To be fair, the media have given plenty of good treatment to our bishops’ pastorals on peace and on the economy.  Unfortunately, such objectivity seems to depend upon whether the Church’s position squares with what has been called “the liberal agenda.”

Another example:  The US is the only Western nation in which Catholics—or Lutherans, Jews, or evangelical Christians—must pay for 2 school systems, one for everyone and one that respects their religious beliefs.

So we don’t have to be up against the lions in the Coliseum or cutting timber in a Siberian labor camp or hiding from a Salvadoran death squad to be defamed, to have our way of life in Christ libeled, to suffer for the Gospel.
Anti-Catholic riot, Philadelphia, 1844
What course are we to take?  Fortunately things have improved since 1844, when Bp.

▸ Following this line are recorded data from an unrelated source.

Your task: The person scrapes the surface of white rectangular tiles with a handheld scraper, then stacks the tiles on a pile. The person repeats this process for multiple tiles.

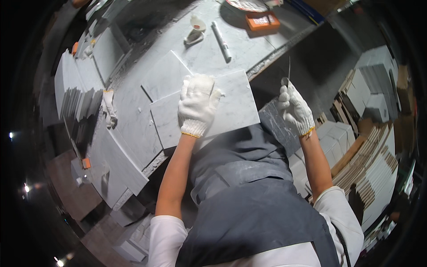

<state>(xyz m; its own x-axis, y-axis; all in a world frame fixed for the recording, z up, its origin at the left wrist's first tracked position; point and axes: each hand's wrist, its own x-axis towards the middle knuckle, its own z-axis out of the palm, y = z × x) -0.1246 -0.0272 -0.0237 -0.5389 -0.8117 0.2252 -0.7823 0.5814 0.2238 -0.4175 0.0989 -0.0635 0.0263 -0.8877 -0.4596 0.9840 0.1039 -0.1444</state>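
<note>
My left hand [197,101], in a white knitted glove, lies flat with its fingers stretched out on a white, grey-veined marble tile [238,100]. The tile rests on the worktop beside my apron and overlaps another marble tile [167,75] behind it. Off to the right, past the worktop's edge, my gloved right hand [295,109] is raised with its fingers pinched on a thin metal strip [289,66]. The strip points up and looks edge-on, so its exact kind is unclear.
A white marker [221,41], a small whitish cup [197,24] and an orange box [262,21] lie at the back of the worktop. A spare glove [109,109] lies left. Stacked tiles [73,84] stand far left; boxes and more slabs [371,164] are at right.
</note>
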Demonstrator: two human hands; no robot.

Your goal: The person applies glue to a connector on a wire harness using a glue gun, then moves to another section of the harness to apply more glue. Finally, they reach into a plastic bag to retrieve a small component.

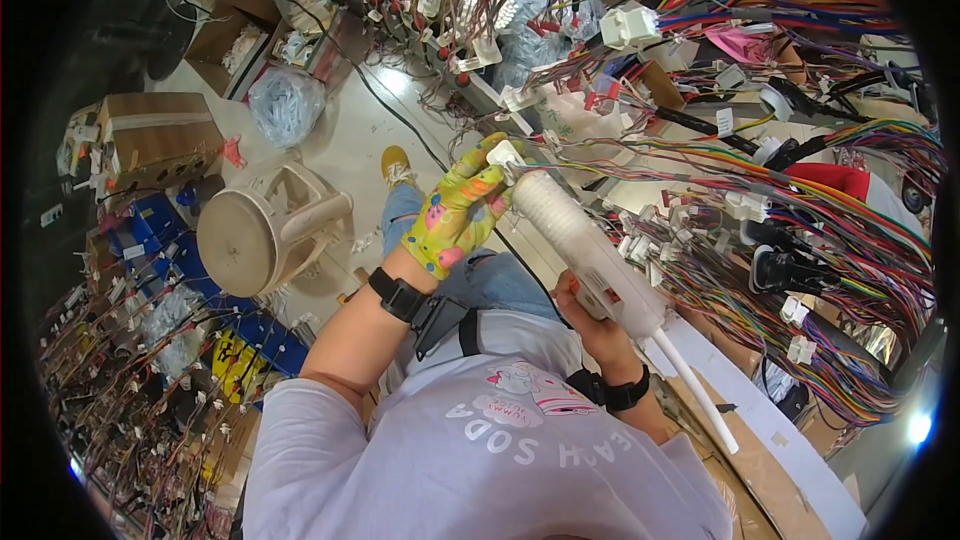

John Hughes had to threaten to let his angry and nervous Irish flock torch New York if the city fathers couldn’t keep anti-Catholic mobs from burning Catholic churches, as had just happened in Philadelphia.  Instead, we are to “be ever ready to reply” to those who slander religion with a statement of what we believe to be right and true and of our right to do what is right and to speak what is true.

Our speech and our way of living is to be gentle and respectful even as it is forceful and direct.  We must live honestly, almost irreproachably.  As we’ve seen in the PTL case and in some others, any moral flaw, any weakness, gives religion’s enemies plenty of ammunition.  “If it should be God’s will that [we] suffer, it is better to do so for good deeds than for evil ones” (3:17).

How much good we could do if our neighbors could observe us as the pagan Romans observed the 3d-century disciples of Jesus, and exclaim, “Look how these Christians love one another!”